I can sympathize, but I suggest long term you figure out a way to get over
this sentiment. If you plan to work in the industry for any length of time you
absolutely must study to stay employable.

With few exceptions almost every segment of the industry changes how it does
things about every six years. What you do now will be pretty out of date in
mid 2020. I've been working as a programmer since the late 80s. If I step back
in six year increments and look at the technologies I was using, here's what I
get:

2011: Python, Django, MySQL, Jquery, Mercurial (not Git).

2005: PHP, CakePHP, MySQL.

1999: AIX, PowerBuiler, VB6, FoxPro, Access

1993: DBase 3, 8 bit embedded systems (68HC11)

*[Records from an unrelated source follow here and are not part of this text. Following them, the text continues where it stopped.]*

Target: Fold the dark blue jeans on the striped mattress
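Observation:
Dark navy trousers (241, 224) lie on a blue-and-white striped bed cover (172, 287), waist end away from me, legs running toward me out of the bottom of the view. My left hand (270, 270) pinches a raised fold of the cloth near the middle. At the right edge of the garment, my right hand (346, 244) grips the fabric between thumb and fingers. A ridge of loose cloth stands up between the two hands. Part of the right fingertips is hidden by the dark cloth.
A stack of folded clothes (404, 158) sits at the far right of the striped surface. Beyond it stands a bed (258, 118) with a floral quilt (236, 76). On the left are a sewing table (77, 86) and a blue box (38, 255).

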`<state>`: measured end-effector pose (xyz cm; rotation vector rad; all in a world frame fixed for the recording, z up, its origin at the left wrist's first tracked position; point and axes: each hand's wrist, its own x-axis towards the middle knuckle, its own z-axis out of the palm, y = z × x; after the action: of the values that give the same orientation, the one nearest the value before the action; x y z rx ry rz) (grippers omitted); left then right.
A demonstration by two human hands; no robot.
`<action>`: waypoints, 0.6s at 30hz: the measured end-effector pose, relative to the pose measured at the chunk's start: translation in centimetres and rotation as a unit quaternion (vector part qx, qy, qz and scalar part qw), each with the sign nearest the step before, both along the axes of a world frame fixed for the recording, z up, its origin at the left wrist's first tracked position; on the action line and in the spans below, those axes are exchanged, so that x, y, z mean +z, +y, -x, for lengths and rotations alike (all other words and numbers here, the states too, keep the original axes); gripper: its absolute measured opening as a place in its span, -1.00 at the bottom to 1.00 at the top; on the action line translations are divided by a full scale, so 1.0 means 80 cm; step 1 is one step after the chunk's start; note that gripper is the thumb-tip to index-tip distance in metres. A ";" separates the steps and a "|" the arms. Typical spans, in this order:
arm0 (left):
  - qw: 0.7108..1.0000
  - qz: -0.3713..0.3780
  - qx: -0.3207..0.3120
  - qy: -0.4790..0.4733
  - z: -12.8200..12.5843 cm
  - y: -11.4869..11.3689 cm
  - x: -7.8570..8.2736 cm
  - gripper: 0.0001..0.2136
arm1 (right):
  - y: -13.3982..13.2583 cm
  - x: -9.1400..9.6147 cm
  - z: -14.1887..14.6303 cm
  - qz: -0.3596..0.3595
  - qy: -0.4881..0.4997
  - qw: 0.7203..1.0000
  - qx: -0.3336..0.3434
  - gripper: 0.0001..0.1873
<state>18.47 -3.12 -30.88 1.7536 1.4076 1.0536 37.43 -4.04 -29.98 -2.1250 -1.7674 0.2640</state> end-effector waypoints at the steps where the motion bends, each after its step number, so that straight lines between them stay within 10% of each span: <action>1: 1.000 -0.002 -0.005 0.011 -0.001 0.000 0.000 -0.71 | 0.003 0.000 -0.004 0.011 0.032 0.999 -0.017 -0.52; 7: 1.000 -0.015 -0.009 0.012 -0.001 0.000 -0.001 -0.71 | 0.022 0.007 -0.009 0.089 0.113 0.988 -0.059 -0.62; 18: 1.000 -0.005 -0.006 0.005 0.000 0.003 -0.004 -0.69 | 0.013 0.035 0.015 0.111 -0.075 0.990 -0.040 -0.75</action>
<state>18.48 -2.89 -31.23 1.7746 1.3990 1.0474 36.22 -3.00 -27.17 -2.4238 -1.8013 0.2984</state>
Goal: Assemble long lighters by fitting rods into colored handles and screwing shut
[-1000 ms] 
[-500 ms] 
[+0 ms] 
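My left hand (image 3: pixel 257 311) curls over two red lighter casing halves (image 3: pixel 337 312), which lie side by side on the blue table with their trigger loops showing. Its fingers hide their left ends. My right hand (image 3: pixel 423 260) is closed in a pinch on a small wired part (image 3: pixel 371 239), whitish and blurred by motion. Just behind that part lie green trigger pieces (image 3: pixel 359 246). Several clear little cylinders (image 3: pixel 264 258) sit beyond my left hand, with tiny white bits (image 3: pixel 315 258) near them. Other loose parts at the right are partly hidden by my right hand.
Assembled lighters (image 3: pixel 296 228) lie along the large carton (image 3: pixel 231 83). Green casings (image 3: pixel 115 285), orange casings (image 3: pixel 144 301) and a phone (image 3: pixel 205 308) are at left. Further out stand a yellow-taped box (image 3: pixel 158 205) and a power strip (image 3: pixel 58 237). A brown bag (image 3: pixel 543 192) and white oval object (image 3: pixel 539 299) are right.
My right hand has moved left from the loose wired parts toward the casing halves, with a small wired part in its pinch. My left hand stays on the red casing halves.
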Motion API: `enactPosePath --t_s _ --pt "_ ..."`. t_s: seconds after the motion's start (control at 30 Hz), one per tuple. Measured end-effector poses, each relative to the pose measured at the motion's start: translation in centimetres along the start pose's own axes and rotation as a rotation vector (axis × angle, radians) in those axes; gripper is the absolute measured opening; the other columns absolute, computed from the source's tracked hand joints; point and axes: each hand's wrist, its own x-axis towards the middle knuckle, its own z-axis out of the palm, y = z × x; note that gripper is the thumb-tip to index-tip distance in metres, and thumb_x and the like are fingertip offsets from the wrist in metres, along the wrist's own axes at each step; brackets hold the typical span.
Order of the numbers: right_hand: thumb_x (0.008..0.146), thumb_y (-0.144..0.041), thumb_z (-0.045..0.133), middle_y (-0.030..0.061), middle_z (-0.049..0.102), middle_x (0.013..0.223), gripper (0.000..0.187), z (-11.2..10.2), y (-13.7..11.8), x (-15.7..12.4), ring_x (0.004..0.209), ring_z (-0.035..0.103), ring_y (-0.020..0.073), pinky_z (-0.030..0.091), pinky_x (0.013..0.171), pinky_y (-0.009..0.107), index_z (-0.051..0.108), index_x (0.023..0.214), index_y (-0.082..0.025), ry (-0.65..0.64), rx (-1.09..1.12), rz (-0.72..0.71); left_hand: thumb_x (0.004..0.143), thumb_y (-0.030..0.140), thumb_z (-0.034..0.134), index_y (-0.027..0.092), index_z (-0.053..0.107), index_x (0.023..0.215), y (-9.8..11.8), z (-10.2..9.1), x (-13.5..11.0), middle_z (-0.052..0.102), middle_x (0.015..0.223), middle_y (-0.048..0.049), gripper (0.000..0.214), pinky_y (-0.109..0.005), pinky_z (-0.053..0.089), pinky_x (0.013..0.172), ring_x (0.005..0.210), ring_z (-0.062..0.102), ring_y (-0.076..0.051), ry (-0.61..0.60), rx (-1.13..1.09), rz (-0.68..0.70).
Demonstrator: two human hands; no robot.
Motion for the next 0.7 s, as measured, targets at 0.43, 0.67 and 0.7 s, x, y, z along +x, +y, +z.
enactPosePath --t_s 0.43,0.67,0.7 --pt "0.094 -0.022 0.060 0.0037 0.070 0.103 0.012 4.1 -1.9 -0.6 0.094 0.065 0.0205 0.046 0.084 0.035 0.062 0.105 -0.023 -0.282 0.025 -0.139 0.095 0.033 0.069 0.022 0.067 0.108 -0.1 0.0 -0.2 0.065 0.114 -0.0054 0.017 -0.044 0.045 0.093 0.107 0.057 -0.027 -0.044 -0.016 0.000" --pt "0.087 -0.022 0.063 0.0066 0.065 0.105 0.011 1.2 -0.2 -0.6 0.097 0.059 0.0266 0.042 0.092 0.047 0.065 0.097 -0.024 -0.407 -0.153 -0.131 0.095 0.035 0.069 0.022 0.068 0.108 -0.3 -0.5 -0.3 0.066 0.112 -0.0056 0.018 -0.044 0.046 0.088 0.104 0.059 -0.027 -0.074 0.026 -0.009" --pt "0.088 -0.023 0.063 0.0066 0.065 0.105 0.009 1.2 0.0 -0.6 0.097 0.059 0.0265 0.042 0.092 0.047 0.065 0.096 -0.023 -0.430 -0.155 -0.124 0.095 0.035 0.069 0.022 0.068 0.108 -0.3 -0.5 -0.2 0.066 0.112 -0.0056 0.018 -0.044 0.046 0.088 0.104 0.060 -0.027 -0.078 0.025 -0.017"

At every stage of my career people I've known said there was no need to go
learn new stuff. What they're doing will always be in demand. I'm talking
about people doing things like ANSI 77 COBOL, RPG/3, and system 36 assembler.
They were probably right, I'm guessing there's some orgs out there still using
that stuff. But the options get smaller every year.

If you want to have your pick of the best opportunities available and be in
control of your own destiny, and want to work in the industry more than 5
years, you're going to have to train yourself.

It'll help if you figure out a way to enjoy the experience and have fun with
it.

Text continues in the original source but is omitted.